Work instructions =>
Only one stretch of the data below should be repeated: the lines from the line containing "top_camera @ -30" through the line containing "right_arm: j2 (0", inclusive, exactly as they are.

[[ Data provided, beginning ]]

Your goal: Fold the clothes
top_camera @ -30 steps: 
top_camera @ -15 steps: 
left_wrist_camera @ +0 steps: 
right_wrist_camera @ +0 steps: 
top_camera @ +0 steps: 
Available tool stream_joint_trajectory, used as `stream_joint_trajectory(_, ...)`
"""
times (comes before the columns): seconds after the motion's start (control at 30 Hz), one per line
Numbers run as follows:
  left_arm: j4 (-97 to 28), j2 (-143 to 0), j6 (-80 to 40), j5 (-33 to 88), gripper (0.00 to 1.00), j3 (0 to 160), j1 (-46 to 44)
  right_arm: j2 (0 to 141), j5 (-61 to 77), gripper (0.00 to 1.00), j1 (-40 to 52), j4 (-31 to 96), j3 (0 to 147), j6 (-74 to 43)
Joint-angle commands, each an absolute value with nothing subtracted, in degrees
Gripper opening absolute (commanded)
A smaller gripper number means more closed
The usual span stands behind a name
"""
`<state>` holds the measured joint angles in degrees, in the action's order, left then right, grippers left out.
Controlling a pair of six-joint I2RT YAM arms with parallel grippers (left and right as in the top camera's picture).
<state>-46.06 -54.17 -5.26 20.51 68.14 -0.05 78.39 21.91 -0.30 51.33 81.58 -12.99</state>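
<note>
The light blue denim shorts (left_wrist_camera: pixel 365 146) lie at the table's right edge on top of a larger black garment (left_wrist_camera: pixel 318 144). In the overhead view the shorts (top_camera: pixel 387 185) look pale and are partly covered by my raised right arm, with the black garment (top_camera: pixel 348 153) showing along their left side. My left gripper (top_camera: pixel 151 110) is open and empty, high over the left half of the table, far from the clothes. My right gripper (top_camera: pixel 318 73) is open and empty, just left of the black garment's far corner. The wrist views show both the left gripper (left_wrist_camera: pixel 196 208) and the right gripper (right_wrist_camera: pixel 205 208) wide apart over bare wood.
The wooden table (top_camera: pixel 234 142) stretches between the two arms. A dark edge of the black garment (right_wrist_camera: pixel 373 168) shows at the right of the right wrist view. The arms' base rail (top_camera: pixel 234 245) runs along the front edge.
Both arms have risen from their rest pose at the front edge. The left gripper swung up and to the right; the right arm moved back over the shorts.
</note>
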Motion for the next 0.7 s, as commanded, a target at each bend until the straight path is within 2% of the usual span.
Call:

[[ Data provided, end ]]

Answer space =>
top_camera @ -30 steps: 
top_camera @ -15 steps: 
left_wrist_camera @ +0 steps: 
right_wrist_camera @ +0 steps: 
top_camera @ +0 steps: 
Available tool stream_joint_trajectory, used as `stream_joint_trajectory(_, ...)`
"""
times (comes before the columns): seconds after the motion's start (control at 30 Hz), one per line
Numbers run as follows:
  left_arm: j4 (-97 to 28), j2 (-143 to 0), j6 (-80 to 40), j5 (-33 to 88), gripper (0.00 to 1.00), j3 (0 to 160), j1 (-46 to 44)
  right_arm: j2 (0 to 141), j5 (-61 to 77), gripper (0.00 to 1.00), j1 (-40 to 52), j4 (-31 to 96), j3 (0 to 147), j6 (-74 to 43)

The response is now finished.